_WORK ITEM:_ The expected output is exactly the lines below, starting at the line with "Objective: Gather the" and ending at the line with "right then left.", both included; no other line belongs in it.

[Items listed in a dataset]
· · · · ·
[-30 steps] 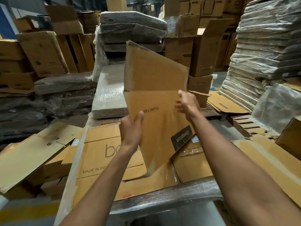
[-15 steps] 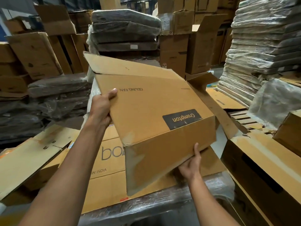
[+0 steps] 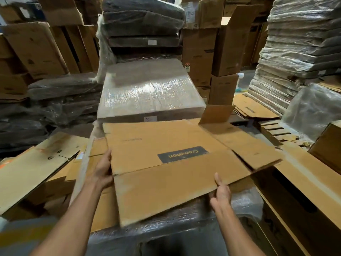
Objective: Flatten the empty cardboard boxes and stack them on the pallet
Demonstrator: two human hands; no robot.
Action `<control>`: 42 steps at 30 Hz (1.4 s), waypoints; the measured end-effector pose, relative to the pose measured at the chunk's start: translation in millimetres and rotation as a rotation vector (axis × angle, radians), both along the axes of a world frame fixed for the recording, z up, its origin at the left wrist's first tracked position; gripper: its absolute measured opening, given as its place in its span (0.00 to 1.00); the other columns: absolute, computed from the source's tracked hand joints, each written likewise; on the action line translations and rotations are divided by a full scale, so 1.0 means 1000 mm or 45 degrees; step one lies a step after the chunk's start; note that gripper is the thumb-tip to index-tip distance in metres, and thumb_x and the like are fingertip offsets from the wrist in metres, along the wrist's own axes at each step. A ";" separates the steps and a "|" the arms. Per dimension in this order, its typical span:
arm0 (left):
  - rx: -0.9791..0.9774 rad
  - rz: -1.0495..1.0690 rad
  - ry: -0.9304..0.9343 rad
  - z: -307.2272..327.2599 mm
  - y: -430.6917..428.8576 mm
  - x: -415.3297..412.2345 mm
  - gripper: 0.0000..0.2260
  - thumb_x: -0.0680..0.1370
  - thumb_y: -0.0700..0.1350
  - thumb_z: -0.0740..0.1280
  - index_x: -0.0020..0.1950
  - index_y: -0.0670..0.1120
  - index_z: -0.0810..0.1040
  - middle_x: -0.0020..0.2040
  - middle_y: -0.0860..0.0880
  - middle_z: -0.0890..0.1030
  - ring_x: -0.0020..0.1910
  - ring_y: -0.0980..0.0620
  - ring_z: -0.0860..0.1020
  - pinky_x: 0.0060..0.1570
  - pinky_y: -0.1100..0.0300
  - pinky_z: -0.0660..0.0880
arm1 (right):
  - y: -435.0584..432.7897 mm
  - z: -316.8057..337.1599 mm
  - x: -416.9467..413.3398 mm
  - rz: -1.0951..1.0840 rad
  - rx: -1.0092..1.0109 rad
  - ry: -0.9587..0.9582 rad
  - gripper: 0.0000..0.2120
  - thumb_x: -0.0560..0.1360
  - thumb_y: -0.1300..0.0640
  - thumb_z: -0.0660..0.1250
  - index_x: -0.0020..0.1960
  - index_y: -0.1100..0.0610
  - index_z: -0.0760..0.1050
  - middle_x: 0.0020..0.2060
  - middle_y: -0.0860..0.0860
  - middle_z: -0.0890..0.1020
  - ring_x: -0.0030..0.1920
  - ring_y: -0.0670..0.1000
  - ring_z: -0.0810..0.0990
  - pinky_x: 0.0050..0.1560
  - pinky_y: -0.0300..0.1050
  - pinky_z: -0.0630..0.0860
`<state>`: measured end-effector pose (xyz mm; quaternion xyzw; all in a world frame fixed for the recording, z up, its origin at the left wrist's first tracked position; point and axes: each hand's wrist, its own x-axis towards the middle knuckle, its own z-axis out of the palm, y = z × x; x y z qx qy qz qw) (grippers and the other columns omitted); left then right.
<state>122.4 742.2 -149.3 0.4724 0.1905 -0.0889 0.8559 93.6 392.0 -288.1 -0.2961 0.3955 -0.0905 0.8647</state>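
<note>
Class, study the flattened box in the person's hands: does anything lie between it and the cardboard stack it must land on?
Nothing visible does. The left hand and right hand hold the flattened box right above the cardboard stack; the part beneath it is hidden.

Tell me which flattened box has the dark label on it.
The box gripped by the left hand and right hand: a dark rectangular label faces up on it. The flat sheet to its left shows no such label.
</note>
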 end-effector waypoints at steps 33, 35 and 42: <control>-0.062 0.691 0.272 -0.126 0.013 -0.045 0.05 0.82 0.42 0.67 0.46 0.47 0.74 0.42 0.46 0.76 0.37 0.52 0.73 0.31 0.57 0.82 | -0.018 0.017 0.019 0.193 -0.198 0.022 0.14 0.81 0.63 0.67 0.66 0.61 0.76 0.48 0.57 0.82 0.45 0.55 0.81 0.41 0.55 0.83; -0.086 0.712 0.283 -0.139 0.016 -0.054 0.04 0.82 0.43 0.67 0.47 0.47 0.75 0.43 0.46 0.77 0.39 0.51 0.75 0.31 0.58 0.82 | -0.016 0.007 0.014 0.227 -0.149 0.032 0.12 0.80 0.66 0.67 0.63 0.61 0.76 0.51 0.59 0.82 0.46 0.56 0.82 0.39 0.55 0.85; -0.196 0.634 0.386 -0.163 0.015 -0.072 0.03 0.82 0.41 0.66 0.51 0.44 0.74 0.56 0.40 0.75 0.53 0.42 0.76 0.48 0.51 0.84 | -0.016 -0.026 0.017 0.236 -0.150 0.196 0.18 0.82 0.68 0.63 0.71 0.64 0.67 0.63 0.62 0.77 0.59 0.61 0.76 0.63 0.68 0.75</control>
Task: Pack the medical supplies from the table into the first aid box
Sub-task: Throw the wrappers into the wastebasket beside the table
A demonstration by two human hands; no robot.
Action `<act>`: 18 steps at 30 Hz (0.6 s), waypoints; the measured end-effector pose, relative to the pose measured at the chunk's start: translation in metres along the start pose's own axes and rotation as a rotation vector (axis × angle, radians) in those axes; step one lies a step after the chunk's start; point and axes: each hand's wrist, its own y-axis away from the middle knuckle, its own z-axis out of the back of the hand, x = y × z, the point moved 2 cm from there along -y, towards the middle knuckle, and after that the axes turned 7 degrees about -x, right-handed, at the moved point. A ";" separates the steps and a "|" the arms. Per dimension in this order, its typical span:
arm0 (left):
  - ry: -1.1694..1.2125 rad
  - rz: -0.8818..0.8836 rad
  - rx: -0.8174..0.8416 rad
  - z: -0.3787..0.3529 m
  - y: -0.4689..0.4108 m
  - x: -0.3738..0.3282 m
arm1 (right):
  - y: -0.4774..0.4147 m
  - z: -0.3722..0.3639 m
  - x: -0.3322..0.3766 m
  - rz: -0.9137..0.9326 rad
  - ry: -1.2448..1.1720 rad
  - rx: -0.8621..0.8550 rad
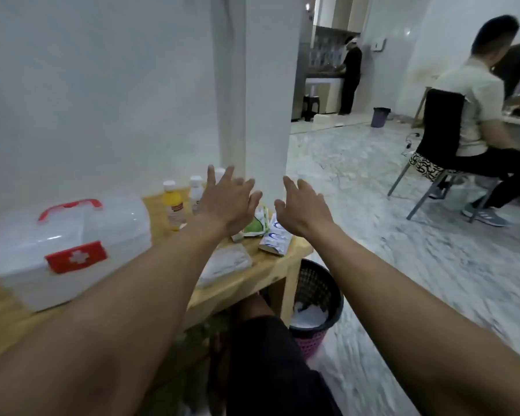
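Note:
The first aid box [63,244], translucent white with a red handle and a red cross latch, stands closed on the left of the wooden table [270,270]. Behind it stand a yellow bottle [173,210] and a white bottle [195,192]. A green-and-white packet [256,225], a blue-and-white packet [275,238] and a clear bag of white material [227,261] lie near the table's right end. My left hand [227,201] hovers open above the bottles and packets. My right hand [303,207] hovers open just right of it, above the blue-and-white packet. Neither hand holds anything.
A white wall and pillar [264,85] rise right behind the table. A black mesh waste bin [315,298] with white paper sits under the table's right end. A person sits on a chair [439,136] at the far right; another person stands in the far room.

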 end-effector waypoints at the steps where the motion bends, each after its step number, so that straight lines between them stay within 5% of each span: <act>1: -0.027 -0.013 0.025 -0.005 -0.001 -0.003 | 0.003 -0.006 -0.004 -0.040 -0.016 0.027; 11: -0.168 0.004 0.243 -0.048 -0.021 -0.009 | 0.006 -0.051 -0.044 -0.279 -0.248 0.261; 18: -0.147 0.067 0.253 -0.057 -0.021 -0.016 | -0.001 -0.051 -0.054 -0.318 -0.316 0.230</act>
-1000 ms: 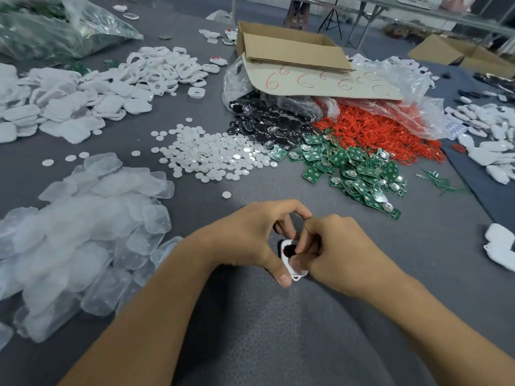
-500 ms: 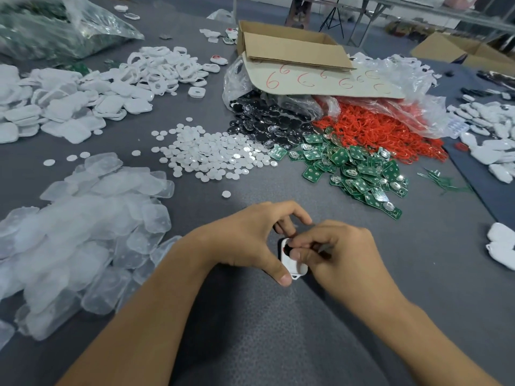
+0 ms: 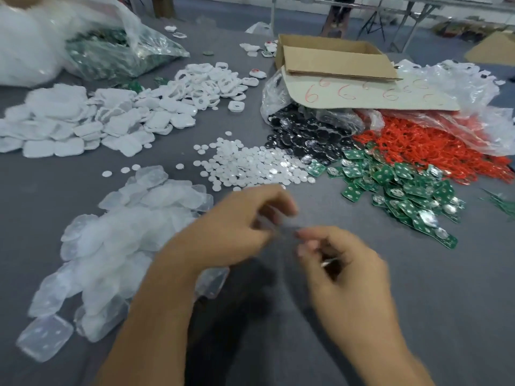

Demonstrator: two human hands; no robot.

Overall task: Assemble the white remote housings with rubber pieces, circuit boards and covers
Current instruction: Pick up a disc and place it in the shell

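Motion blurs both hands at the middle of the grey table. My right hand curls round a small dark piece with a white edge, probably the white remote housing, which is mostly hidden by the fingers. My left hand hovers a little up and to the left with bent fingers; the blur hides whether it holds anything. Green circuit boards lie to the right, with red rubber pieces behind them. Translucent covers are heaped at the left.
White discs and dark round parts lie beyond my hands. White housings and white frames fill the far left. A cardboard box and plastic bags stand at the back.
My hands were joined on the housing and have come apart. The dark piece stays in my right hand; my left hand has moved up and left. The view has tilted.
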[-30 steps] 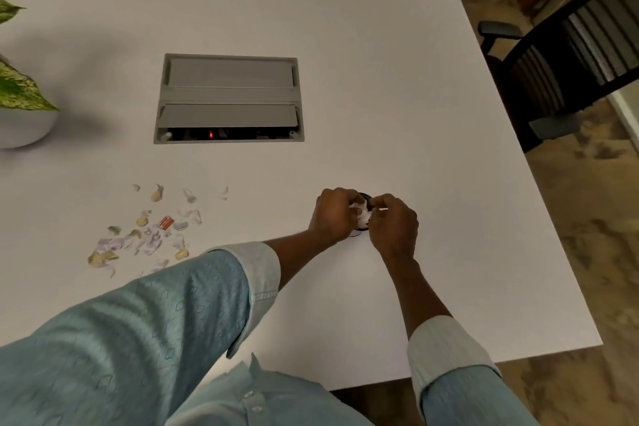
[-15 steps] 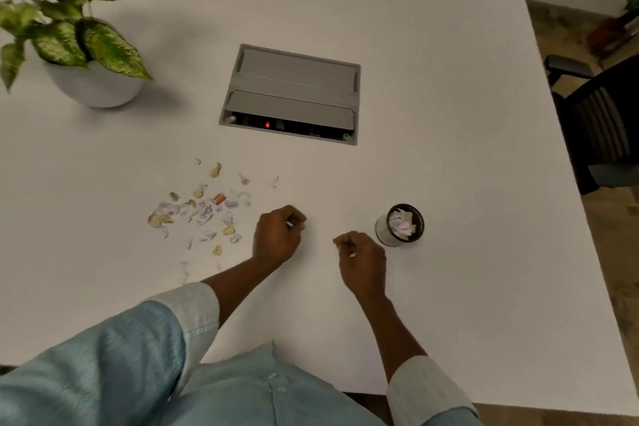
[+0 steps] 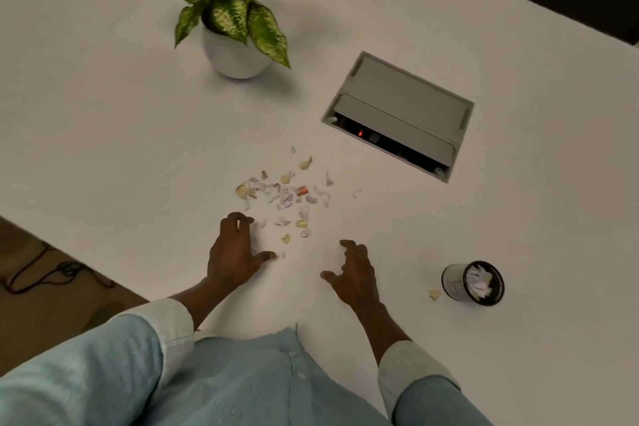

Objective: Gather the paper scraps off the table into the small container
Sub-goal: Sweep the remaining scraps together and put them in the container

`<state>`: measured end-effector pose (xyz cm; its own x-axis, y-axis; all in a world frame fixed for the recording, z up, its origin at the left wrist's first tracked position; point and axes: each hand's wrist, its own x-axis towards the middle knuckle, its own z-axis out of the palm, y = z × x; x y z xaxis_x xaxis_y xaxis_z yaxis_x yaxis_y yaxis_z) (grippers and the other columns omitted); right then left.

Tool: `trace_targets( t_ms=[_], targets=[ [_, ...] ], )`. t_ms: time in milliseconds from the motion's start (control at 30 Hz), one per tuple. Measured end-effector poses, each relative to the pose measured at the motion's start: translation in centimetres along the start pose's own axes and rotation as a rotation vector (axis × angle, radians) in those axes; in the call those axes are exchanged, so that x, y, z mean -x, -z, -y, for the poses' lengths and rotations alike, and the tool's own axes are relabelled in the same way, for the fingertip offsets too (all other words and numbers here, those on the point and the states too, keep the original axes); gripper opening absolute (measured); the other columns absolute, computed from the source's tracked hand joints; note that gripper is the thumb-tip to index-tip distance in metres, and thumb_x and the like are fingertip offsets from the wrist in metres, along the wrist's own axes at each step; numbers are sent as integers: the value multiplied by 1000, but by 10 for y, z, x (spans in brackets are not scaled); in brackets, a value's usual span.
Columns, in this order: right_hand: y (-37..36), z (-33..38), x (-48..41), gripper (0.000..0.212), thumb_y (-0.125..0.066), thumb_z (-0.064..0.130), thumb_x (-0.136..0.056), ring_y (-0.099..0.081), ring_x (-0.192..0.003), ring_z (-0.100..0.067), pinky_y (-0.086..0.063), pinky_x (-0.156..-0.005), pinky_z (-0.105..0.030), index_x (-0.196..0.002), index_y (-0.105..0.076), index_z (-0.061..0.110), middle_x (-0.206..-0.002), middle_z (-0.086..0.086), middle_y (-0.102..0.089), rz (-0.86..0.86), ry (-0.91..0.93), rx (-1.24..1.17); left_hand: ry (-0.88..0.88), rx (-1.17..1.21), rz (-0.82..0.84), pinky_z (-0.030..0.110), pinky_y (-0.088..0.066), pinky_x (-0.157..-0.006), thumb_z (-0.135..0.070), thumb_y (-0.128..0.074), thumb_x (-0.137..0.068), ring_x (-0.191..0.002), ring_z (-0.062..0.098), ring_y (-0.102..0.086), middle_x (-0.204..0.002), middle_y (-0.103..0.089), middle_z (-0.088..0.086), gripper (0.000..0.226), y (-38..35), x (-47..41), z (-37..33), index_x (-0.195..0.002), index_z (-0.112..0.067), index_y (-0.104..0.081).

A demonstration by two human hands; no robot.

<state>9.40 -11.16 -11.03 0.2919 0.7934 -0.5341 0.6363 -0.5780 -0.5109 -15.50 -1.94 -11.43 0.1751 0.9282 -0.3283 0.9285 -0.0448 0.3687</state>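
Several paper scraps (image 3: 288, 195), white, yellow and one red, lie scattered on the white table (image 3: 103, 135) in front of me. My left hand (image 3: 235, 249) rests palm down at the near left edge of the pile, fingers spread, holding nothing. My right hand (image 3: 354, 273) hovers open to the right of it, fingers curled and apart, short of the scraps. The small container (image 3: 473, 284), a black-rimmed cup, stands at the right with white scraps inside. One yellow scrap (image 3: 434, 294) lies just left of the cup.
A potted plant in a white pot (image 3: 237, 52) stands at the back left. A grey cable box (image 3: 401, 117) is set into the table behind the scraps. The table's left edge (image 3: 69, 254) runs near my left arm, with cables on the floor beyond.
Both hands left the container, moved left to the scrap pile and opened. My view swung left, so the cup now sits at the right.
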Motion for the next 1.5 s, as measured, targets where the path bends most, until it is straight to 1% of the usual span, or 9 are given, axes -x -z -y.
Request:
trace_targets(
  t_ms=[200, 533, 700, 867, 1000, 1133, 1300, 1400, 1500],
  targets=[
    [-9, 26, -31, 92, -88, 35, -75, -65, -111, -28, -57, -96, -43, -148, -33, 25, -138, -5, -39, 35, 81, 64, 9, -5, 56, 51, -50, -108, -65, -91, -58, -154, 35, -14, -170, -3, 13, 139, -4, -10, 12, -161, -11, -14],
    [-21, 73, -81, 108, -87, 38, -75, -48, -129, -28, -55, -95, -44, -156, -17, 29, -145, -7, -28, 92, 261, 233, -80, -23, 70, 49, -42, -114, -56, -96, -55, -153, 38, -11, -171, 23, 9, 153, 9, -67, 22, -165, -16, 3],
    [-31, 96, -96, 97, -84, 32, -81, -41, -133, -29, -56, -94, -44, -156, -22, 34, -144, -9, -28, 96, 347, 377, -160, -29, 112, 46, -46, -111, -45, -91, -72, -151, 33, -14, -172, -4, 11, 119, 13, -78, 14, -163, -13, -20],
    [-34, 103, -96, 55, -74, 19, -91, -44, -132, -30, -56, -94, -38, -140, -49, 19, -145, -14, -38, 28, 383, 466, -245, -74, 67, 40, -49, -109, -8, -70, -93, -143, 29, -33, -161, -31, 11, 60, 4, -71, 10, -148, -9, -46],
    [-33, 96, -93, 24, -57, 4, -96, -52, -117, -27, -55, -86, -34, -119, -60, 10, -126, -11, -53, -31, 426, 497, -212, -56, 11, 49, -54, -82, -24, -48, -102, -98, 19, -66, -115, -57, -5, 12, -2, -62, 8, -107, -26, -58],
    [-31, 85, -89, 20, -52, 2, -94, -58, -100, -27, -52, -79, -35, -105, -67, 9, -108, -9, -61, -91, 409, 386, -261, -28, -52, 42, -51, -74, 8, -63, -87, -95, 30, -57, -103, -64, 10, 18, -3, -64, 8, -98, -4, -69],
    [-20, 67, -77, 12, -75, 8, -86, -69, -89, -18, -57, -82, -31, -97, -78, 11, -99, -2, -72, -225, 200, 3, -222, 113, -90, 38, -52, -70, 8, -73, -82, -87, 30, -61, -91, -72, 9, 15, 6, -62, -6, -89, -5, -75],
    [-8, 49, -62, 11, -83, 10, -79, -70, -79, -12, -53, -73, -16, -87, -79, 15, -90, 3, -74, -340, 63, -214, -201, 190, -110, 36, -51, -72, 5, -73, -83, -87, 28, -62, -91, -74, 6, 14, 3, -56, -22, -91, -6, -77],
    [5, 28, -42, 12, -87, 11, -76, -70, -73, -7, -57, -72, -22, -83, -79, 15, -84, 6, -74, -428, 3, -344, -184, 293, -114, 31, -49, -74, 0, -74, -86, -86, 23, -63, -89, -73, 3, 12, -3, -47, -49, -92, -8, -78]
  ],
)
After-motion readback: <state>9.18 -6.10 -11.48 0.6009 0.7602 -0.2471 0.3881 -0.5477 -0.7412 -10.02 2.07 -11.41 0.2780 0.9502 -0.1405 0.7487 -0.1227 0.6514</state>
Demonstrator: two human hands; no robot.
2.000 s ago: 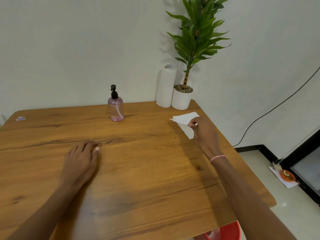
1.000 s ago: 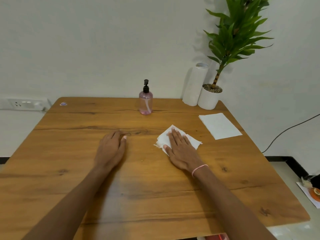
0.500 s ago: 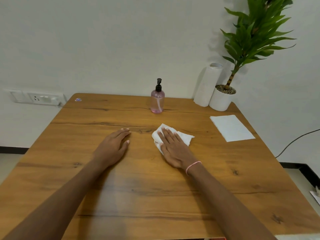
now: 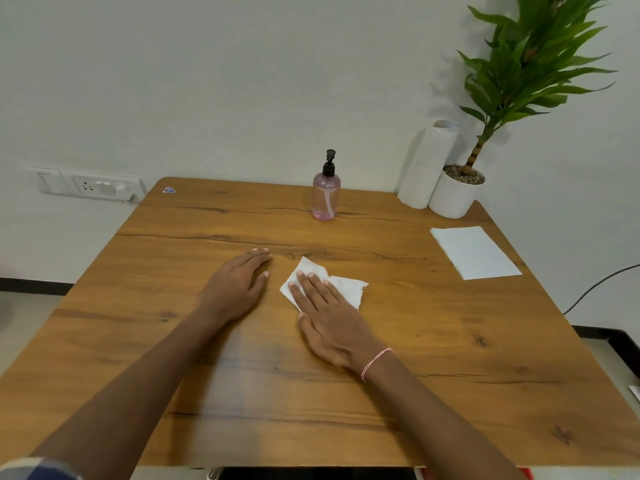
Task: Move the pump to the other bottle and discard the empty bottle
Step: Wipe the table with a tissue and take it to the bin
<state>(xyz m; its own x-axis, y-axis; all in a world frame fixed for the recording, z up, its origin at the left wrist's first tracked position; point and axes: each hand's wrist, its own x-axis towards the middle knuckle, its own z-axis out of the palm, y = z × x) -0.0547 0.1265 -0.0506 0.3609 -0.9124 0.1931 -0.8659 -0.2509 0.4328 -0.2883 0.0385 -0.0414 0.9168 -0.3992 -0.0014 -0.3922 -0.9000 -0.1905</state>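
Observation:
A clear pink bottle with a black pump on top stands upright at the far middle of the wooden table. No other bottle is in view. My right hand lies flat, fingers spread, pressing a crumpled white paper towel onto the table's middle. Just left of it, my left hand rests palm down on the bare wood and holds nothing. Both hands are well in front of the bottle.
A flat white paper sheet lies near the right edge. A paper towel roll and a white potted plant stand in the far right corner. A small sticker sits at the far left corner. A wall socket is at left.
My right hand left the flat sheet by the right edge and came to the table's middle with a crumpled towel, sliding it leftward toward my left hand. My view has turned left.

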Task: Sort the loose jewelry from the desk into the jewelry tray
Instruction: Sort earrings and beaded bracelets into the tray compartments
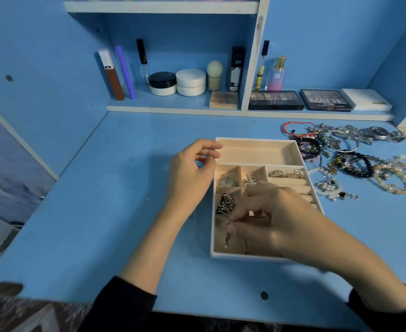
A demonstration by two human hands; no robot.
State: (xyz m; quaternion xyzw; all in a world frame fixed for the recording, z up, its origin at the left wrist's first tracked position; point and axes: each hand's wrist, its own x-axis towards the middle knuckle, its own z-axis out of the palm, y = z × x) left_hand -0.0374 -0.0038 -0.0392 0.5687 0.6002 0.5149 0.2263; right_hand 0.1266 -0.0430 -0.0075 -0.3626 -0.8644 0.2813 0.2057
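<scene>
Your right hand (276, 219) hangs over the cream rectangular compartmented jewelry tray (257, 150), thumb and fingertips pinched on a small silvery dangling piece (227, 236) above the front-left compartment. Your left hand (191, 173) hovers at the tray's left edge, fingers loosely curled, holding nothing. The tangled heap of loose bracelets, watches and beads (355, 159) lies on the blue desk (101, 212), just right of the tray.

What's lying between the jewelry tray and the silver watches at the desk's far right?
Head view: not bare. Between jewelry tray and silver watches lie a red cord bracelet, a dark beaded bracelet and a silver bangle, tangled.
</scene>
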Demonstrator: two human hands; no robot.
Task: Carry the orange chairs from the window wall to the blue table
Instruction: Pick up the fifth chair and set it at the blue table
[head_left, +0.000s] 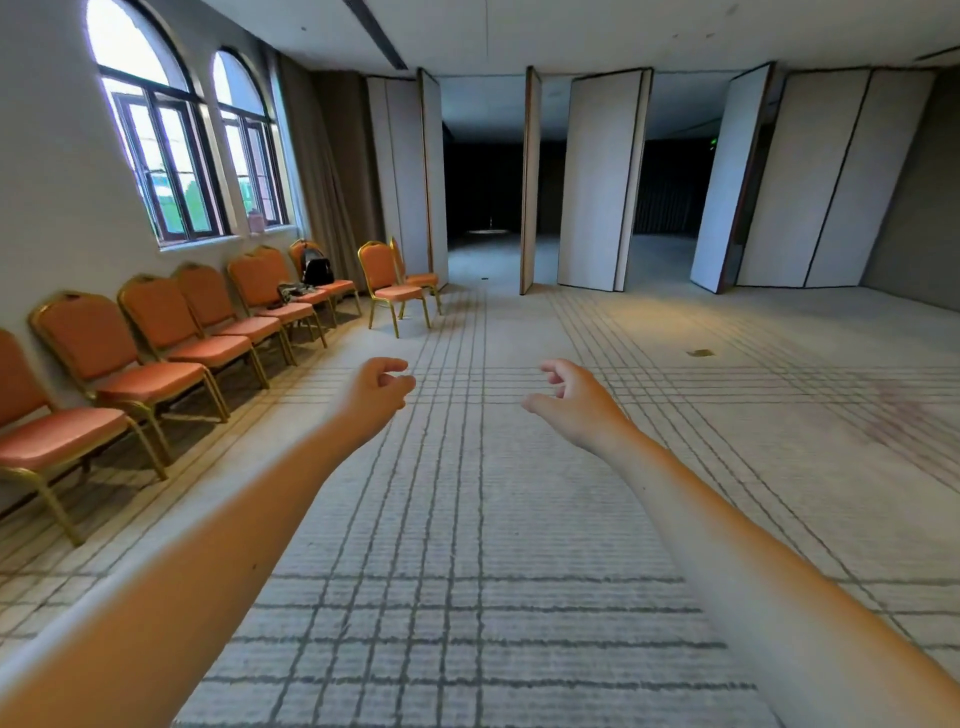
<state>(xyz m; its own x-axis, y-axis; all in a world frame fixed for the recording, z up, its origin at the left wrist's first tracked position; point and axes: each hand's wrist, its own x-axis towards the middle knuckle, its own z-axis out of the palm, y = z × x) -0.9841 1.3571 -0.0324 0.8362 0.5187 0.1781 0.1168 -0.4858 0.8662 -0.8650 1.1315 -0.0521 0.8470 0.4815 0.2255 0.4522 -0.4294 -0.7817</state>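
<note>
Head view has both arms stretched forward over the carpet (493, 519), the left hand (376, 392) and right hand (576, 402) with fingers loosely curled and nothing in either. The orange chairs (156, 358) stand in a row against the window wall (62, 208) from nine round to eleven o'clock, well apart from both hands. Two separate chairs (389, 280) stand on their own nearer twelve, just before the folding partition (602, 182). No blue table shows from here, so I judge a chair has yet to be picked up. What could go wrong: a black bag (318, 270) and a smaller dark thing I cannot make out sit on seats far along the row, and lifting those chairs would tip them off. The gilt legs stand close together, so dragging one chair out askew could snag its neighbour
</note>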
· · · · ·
_OUTPUT FOR THIS TASK:_
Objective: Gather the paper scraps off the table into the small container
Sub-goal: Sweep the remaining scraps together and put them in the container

`<state>`: measured end-effector pose (xyz cm; its own x-axis, y-axis; all in a world frame fixed for the recording, z up, its origin at the left wrist's first tracked position; point and axes: each hand's wrist, its own x-axis towards the middle knuckle, its own z-axis out of the palm, y = z × x; x y z xaxis_x xaxis_y xaxis_z yaxis_x yaxis_y yaxis_z) (grippers and the other columns omitted); right then left.

The answer is complete.